The Protocol - How to access the data

The Spamhaus Real Time Feed infrastructure is based on ‘websockets’.

A websocket is a Transition Control Protocol (TCP) communication channel that provides full-duplex capabilities on an HTTP(s) upgraded connection. In fact, it is established like a normal HTTP(s) connection and then upgraded to full-duplex in place.

Websockets can be handled easily and do not require specific ports to be opened on firewalls and security devices. HTTP and HTTPS ports will usually suffice.

If you want to learn more about websockets you can read RFC6455.

Authentication

As mentioned above, the connection starts over HTTPS.

The authentication method follows the Spamhaus Intelligence API (SIA) authentication - documented here.

The login API call should be performed using the abusert realm. An example login call would look like this:

curl -s -d '
    {
    "username":"[email protected]",
    "password":"the-secret-password",
    "realm":"abusert"
    }' https://api.spamhaus.org/api/v1/login

You will retrieve a JSON object containing a token (this is a long base64-encoded string).

In order to connect to the websocket, the HTTP(s) GET request (before the HTTP protocol upgrade explained in the RFC6455) should contain an Authentication header that needs to be formatted as outlined here in our technical documentation.

Websocket

The websockets to use are exposed on this url:

wss://rt.spamhaus.net/streams/v1/abuse.ch/<FEEDNAME>

where <FEEDNAME> is a placeholder that should be replaced with a proper Feed name.

The formatting of our supported Feeds are:

  • urlhaus

  • malwarebazaar

  • threatfox

  • yaraify

  • Feodotracker

  • sandnet

After connecting to the websocket and sending the proper Authentication header, you will need to instruct the server to start the real time stream flow.

All the commands and responses with the servers will happen over websocket text frames. See rfc6455 5.2 for additional information.

The server sends ping frames every few seconds: your client must respond with a pong frame. This is a keepalive mechanism and is required to keep the connection alive. If the client doesn’t promptly send a pong frame after receiving a ping, then it will be disconnected.

The server accepts the few simple commands explained below.

stop command

The client can send a text frame containing the stop command. The server will respond to a stop command by sending a close frame containing the bye string.

status command

The client can send a text frame containing a status command. The server will reply with a text frame containing the status of the server in this format: status <startindex> <endindex>

The <startindex> and <endindex> values are 64bit unsigned integer numbers indicating the index of the first message and the index of the last message available on the server.

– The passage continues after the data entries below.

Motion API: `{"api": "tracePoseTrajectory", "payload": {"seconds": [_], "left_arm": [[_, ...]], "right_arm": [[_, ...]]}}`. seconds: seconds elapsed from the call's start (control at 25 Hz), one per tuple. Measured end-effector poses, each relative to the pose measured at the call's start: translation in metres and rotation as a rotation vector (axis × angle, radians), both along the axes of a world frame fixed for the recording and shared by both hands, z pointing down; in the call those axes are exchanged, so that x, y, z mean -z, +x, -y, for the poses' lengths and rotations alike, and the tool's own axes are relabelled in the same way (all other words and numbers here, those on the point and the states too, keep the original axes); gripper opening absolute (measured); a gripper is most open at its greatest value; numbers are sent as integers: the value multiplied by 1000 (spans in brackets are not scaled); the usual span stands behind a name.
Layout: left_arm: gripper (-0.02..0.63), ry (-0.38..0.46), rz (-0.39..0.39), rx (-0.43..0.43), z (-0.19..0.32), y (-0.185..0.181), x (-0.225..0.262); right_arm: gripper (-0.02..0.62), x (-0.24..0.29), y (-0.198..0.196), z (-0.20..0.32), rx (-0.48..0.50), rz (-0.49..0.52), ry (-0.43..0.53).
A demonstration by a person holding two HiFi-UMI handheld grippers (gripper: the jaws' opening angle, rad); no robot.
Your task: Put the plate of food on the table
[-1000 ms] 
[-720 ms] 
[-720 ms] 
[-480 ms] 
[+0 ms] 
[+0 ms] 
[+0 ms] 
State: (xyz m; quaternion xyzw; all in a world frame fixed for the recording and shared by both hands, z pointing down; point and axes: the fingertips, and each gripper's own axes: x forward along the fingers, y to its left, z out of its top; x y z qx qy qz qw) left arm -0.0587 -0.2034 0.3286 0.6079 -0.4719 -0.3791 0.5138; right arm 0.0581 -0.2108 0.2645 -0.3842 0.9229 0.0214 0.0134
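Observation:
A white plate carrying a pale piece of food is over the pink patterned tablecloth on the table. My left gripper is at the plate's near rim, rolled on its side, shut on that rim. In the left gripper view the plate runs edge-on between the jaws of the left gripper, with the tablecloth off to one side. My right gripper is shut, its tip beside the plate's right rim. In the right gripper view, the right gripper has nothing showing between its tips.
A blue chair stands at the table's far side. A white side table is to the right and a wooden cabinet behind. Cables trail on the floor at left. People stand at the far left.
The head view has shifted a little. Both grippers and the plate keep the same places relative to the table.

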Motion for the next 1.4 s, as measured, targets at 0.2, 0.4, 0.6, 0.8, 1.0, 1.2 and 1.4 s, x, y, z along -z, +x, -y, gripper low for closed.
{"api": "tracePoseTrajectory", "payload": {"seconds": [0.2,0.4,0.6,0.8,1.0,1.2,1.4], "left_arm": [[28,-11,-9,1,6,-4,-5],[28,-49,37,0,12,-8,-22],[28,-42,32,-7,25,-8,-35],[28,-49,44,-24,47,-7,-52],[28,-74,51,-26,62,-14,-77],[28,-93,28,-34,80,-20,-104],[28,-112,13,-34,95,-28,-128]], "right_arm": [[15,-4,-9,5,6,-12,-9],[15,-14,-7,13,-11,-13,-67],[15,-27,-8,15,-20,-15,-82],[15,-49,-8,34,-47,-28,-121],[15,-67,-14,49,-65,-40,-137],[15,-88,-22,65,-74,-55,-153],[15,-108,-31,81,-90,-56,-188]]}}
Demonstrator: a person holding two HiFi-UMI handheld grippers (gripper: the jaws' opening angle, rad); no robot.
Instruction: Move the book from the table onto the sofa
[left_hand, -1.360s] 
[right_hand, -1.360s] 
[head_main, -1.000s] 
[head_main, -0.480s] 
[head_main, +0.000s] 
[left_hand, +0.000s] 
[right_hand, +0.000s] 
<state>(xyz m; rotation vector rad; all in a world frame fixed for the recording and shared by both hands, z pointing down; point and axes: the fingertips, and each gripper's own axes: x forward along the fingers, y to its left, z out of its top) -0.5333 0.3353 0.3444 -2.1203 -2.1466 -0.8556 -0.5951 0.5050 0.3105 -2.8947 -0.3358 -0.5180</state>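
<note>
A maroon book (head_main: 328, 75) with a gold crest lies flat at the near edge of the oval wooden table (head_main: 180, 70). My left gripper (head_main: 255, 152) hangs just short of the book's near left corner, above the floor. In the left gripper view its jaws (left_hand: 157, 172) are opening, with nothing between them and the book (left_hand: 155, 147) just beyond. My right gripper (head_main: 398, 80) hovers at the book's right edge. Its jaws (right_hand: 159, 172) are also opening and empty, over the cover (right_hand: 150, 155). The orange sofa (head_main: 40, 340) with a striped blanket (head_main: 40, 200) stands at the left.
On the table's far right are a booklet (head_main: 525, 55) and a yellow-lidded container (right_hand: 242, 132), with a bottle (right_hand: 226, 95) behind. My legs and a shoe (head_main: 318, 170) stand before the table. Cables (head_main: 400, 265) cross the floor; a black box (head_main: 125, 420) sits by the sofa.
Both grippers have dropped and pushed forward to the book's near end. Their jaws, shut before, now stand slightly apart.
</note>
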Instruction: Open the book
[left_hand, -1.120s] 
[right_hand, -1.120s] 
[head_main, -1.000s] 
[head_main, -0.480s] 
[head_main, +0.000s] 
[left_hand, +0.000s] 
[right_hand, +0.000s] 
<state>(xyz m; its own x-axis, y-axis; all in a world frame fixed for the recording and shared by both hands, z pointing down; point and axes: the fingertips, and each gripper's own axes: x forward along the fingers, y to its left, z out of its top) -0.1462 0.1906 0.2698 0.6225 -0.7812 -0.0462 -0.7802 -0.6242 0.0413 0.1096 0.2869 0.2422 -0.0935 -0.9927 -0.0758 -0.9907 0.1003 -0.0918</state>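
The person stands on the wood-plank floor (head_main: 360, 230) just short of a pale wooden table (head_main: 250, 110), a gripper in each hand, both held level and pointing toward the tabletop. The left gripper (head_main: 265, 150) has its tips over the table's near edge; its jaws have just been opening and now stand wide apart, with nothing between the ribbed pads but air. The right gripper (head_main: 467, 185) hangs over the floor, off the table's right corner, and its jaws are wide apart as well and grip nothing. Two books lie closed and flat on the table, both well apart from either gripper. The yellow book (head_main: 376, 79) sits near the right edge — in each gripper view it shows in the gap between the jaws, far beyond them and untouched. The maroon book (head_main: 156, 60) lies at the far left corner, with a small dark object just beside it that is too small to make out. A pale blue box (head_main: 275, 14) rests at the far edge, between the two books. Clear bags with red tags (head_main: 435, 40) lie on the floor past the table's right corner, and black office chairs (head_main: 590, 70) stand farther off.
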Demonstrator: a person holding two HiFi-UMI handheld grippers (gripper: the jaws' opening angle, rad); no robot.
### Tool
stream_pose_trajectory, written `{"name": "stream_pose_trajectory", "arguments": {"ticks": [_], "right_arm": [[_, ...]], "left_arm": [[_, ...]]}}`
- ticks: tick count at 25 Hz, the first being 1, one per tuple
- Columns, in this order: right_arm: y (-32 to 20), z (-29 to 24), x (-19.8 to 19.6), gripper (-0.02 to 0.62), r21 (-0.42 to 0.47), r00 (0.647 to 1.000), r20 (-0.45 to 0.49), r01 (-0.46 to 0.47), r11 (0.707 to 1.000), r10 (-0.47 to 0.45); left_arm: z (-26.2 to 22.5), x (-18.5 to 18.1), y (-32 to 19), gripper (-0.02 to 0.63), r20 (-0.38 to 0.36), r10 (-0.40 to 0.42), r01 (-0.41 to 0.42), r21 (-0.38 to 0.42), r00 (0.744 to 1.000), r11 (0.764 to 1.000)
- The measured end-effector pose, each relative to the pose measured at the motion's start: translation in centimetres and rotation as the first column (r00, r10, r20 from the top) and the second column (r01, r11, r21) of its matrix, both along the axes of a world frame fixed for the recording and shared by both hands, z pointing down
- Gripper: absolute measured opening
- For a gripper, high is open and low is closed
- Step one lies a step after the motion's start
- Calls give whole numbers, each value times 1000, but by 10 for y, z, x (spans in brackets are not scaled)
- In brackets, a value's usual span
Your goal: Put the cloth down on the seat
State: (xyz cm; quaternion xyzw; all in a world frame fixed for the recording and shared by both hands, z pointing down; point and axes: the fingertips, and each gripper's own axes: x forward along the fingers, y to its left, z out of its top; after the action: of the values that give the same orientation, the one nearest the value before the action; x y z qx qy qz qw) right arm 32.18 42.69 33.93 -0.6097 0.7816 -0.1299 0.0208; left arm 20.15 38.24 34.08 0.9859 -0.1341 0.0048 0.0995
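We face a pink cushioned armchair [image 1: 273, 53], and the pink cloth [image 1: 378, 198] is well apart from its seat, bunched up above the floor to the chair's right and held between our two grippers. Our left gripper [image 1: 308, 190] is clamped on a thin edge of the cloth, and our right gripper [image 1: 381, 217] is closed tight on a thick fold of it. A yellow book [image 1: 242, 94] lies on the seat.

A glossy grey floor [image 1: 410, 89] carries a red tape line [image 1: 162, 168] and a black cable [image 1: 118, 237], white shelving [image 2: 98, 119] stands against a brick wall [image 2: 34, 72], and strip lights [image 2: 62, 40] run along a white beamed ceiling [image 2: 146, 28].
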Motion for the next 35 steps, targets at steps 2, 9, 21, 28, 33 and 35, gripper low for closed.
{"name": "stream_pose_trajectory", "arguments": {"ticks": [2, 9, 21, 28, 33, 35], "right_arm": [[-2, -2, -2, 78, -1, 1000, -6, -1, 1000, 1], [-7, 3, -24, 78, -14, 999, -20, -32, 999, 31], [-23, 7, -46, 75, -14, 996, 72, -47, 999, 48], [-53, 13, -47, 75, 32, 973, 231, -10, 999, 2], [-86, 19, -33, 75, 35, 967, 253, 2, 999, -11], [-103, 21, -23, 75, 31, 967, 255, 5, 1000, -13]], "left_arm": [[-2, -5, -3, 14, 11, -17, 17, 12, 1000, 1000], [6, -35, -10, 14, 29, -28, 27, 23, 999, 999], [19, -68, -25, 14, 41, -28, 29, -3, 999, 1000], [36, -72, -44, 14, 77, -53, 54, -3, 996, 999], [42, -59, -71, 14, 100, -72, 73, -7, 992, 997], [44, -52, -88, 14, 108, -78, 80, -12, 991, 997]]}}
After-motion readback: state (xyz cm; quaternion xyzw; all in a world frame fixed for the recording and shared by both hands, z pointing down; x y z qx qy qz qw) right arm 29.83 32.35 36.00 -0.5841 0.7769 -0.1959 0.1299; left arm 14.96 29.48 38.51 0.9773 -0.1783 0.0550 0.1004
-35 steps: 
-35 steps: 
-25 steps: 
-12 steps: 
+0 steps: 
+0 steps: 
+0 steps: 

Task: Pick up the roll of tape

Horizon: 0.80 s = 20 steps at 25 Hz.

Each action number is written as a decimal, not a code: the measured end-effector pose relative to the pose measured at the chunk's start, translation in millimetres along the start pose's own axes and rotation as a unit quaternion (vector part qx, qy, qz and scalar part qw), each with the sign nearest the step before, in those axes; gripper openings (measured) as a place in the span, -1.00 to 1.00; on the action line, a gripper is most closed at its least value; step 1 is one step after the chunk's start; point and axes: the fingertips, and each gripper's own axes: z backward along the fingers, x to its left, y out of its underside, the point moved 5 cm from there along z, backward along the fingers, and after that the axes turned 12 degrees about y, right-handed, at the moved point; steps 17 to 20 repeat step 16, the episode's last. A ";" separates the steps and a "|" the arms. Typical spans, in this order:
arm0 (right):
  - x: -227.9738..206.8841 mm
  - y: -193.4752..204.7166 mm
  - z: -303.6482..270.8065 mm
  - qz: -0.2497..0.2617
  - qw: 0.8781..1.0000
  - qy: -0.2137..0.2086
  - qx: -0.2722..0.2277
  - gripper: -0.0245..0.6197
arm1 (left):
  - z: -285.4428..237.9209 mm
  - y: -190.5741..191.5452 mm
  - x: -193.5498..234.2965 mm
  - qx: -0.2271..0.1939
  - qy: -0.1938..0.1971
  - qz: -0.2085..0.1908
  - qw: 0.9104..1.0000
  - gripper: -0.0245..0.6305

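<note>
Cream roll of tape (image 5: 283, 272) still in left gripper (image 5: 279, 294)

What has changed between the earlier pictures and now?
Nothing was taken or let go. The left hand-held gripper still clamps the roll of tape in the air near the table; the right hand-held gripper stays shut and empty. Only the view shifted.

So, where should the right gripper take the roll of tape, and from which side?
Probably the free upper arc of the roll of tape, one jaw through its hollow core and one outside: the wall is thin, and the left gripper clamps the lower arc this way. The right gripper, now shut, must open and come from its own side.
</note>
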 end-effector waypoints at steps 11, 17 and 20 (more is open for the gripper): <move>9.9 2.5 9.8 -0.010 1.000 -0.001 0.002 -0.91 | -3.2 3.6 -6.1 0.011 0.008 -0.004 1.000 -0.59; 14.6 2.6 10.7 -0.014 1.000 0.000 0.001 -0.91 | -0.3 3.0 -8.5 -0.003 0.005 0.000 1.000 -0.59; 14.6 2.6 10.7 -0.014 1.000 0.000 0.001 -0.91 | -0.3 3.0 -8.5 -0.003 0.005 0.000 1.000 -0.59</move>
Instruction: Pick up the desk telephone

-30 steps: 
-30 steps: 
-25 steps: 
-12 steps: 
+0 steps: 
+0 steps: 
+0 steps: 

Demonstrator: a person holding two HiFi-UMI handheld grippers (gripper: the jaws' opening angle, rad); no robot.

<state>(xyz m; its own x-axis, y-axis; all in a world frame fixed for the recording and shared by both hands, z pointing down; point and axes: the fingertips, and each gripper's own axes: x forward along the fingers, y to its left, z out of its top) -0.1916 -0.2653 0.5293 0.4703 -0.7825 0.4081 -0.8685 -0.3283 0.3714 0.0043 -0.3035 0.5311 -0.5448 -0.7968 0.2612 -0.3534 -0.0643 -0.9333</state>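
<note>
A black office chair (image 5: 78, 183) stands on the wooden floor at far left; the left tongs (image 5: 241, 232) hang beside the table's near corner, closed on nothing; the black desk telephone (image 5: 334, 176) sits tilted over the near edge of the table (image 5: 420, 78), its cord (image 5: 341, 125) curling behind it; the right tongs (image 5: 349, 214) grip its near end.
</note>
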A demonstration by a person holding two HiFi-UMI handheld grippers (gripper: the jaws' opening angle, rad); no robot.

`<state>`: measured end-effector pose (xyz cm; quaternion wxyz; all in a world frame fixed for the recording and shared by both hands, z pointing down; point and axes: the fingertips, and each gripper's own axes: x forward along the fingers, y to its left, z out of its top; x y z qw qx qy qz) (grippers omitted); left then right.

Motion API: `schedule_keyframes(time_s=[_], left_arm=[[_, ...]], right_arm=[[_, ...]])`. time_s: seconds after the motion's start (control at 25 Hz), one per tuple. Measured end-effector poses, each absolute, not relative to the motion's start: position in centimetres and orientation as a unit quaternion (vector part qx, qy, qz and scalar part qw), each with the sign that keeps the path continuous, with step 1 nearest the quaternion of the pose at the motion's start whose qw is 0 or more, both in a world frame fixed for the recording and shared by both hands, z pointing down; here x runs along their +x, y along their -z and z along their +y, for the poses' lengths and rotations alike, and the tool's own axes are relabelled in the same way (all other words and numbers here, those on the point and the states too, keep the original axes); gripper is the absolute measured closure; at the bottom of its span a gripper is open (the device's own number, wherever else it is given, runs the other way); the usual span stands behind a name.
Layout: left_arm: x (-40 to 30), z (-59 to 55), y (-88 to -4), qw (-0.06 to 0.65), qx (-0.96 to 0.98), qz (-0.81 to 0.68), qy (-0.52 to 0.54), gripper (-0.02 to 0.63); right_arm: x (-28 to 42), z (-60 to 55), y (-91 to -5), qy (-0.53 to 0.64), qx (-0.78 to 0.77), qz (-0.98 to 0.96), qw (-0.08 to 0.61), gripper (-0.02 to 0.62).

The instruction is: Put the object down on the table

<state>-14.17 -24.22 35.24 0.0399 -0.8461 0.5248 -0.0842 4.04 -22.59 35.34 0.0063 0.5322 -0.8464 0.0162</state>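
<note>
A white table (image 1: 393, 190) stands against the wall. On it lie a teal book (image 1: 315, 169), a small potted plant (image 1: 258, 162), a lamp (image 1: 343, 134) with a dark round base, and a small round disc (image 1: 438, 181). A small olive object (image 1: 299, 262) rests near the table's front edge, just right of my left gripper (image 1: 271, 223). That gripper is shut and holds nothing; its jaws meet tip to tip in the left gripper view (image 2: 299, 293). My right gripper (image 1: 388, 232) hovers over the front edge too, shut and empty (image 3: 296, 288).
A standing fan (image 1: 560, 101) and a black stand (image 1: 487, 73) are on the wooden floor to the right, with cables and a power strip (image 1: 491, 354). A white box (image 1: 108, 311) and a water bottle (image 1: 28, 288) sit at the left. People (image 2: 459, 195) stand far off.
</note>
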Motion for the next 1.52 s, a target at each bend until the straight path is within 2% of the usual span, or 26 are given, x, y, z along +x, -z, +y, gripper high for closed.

This may be required because:

  • the server stores a few minutes of backlog that can be replayed upon request.

  • the client can ask the server to replay the backlog starting from a specific index. See the resume command below.

start command

The client can send a text frame containing a start command. Upon receiving that command, the server will then start sending the live feed in real time, starting from the next message available.

The resume command should not be used with the start command.

resume command

The client can send a text frame containing a resume <index> command. The placeholder <index> can be replaced by an unsigned 64bit integer representing the index of the message from which the server wants to replay the backlog. Once the message has been sent, the server will start replaying the backlog and then start sending the real time flow.

The start command should not be used with the resume command.

Records format

The records are JSON formatted. No other format is allowed.

Each record can have several properties, described in the appropriate documentation chapter. It should be noted though, that each message has two additional properties that are added by the realtime backend to all the messages:

  • _idx contains the index of that specific record. Each index is a monotonically incrementing 64bit unsigned integer number that identifies each message.

  • _ts is the Unix timestamp of the record as it was received by the server.

The _idx number is very important to resume the real time stream, in case of a disconnection. The client can keep track of the last _idx received and send a resume command to fetch the messages that it may have lost in the meantime.

The _ts property is important to understand if the real time feed has an issue and is lagging behind.

Please note that the server stores only a few minutes of backlog. The real time feed cannot replay full days of messages.